Ratownicy grupy krynickiej GOPR przez wiele godzin ratowali dwójkę turystów, którzy utknęli w głębokim śniegu w rejonie Złomistego Wierchu. Gdyby nie ich pomoc, wyczerpanym mężczyznom groziło zamarzniecie.

REKLAMA

W czasie wędrówki turyści utknęli na szlaku. Jeden z nich zdołał dojść do schroniska i wezwał pomoc. Okazało się, że dwie osoby utknęły w zaspach i nie są w stanie dalej iść. Na pomoc ruszyli im ratownicy.

W akcji brało udział 22 goprowców, którzy wykorzystywali też dwa quady i dwa samochody. Jednak byli w stanie dojechać tylko do pewnego miejsca. Potem mogli już tylko przemieszczać się na nartach ski-turowych.

Jak powiedział jeden z ratowników, warunki były bardzo trudne.
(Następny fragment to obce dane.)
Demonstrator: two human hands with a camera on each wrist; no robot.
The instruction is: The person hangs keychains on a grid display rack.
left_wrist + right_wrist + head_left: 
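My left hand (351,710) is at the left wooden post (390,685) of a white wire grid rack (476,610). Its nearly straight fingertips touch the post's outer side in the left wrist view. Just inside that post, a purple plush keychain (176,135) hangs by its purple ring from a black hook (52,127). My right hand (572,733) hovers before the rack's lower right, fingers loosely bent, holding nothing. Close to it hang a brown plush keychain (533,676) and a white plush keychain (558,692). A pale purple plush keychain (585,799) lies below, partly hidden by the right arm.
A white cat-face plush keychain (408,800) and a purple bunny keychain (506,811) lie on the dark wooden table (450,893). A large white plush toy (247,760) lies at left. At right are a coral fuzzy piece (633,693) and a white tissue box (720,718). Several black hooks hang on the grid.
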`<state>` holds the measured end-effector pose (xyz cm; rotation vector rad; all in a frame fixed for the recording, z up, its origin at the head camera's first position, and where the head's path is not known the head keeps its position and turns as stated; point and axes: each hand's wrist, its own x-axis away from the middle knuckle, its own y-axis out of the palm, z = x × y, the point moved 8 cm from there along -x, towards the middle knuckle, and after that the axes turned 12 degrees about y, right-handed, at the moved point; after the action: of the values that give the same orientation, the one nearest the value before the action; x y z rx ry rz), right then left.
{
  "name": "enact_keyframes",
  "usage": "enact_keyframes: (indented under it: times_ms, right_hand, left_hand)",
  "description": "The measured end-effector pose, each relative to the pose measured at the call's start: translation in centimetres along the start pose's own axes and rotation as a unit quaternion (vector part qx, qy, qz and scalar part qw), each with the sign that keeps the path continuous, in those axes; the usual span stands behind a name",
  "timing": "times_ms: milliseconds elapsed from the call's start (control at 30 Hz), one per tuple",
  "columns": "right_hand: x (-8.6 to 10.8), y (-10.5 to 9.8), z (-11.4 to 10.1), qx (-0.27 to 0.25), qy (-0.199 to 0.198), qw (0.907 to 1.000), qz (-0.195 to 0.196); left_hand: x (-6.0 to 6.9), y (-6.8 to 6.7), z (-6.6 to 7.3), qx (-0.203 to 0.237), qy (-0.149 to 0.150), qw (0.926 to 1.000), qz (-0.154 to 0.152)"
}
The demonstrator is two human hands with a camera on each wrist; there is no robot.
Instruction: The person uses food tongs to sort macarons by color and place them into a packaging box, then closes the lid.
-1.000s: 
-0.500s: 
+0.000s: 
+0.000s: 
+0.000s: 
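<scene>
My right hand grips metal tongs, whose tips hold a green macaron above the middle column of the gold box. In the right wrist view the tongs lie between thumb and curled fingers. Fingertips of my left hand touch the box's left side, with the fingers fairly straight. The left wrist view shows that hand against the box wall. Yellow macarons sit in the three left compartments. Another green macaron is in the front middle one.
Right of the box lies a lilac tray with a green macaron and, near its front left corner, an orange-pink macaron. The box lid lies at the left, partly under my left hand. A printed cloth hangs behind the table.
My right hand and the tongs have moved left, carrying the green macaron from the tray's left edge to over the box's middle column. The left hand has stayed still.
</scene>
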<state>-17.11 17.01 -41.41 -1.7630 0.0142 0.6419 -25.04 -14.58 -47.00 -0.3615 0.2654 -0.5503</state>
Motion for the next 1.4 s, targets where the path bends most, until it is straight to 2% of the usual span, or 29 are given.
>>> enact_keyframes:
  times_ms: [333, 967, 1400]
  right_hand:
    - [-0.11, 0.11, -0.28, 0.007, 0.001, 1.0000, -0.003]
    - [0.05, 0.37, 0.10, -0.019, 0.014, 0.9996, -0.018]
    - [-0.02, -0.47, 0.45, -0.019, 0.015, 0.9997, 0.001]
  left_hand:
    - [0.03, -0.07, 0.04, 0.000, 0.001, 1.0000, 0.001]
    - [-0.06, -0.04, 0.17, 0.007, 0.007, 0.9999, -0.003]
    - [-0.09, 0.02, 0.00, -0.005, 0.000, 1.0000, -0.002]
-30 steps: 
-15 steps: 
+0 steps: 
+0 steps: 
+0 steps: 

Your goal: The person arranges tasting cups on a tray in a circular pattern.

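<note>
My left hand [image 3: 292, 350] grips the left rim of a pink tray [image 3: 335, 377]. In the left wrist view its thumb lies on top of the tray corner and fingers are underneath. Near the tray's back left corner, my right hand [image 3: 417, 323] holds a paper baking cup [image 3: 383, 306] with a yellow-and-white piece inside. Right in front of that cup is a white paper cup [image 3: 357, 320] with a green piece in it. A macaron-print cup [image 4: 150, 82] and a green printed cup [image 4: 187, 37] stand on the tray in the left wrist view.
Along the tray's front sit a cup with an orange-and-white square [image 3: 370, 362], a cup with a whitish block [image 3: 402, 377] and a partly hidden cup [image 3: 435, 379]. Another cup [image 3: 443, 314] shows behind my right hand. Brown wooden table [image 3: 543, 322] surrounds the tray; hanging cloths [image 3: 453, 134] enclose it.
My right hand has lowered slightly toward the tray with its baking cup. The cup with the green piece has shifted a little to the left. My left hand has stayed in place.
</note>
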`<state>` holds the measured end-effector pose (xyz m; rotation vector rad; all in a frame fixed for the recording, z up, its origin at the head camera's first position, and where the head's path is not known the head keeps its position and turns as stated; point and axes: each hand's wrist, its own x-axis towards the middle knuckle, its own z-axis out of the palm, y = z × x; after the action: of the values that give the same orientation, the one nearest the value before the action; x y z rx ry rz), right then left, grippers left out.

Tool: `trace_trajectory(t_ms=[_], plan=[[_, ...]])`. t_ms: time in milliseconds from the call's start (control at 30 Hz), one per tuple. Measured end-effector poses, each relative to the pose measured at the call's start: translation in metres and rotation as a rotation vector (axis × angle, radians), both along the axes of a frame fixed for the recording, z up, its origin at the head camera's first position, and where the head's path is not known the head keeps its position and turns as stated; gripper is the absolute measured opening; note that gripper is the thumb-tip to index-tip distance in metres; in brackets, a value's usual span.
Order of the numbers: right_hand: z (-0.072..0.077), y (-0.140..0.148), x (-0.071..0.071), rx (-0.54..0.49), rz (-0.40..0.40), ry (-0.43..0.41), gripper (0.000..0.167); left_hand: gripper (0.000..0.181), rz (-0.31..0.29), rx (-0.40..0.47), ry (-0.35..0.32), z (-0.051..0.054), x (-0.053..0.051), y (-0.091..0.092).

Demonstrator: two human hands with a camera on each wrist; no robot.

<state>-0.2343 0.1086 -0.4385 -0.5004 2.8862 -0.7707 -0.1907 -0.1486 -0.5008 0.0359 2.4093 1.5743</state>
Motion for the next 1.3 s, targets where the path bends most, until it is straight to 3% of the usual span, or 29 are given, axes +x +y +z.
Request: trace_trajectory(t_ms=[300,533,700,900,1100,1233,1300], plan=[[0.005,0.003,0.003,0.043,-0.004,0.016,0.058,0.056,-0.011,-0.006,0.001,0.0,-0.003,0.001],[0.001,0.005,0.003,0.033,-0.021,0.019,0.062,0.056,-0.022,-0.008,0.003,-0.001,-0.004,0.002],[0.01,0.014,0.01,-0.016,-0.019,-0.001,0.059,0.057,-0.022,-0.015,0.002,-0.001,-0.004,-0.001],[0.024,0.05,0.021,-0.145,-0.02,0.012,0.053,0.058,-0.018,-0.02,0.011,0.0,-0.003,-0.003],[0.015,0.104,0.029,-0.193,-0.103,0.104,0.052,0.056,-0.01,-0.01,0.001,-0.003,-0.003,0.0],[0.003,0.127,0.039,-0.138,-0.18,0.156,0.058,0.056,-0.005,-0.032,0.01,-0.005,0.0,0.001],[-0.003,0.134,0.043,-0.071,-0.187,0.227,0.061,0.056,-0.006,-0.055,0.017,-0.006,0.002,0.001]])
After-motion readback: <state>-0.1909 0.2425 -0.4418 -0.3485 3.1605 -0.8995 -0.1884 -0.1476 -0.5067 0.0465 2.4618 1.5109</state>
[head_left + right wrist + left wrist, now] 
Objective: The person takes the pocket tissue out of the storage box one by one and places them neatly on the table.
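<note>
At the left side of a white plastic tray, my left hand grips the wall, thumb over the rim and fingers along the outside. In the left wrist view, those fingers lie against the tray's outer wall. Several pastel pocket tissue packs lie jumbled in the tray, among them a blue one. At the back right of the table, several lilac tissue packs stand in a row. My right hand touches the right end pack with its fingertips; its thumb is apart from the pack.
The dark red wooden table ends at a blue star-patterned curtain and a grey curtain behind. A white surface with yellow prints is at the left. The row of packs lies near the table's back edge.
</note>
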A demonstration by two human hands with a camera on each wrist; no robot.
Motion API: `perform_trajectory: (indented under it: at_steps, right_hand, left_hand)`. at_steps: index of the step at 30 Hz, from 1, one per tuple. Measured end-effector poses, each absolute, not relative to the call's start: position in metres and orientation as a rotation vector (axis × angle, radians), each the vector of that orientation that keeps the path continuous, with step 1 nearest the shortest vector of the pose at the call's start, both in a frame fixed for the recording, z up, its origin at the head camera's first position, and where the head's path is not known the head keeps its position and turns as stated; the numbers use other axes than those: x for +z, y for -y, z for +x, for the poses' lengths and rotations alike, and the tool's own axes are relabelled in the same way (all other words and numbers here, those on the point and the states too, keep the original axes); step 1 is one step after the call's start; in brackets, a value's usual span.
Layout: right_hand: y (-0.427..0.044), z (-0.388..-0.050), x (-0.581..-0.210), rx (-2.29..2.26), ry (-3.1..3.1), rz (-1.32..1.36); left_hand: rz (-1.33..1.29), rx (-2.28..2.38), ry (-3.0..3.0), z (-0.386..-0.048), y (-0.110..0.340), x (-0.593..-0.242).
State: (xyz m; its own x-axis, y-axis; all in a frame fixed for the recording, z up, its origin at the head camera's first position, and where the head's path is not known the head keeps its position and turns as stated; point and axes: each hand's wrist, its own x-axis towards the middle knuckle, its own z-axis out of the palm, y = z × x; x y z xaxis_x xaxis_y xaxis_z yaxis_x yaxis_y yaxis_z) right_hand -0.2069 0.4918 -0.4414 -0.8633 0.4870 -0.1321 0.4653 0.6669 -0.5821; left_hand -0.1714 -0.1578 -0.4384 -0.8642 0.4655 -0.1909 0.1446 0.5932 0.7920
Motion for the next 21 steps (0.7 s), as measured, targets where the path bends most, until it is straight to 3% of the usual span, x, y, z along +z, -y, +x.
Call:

Głębokie na 80 centymetrów ślady zostawiane przez quad, zaledwie po godzinie znikały pod zwiewanym przez wiatr śniegiem.

Ostatecznie ratownikom udało się dotrzeć do dwójki poszukiwanych i sprowadzić ich do schroniska.

Rozpoczęta o 18 akcja trwała około 8 godzin.

Jak mówią goprowcy, była to z pewnością jedna z najtrudniejszych akcji w ostatnich latach.

Apelują, by turyści zrezygnowali z wychodzenia w wyższe rejonie Beskidu Sądeckiego, ba panują tam ekstremalnie trudne warunki.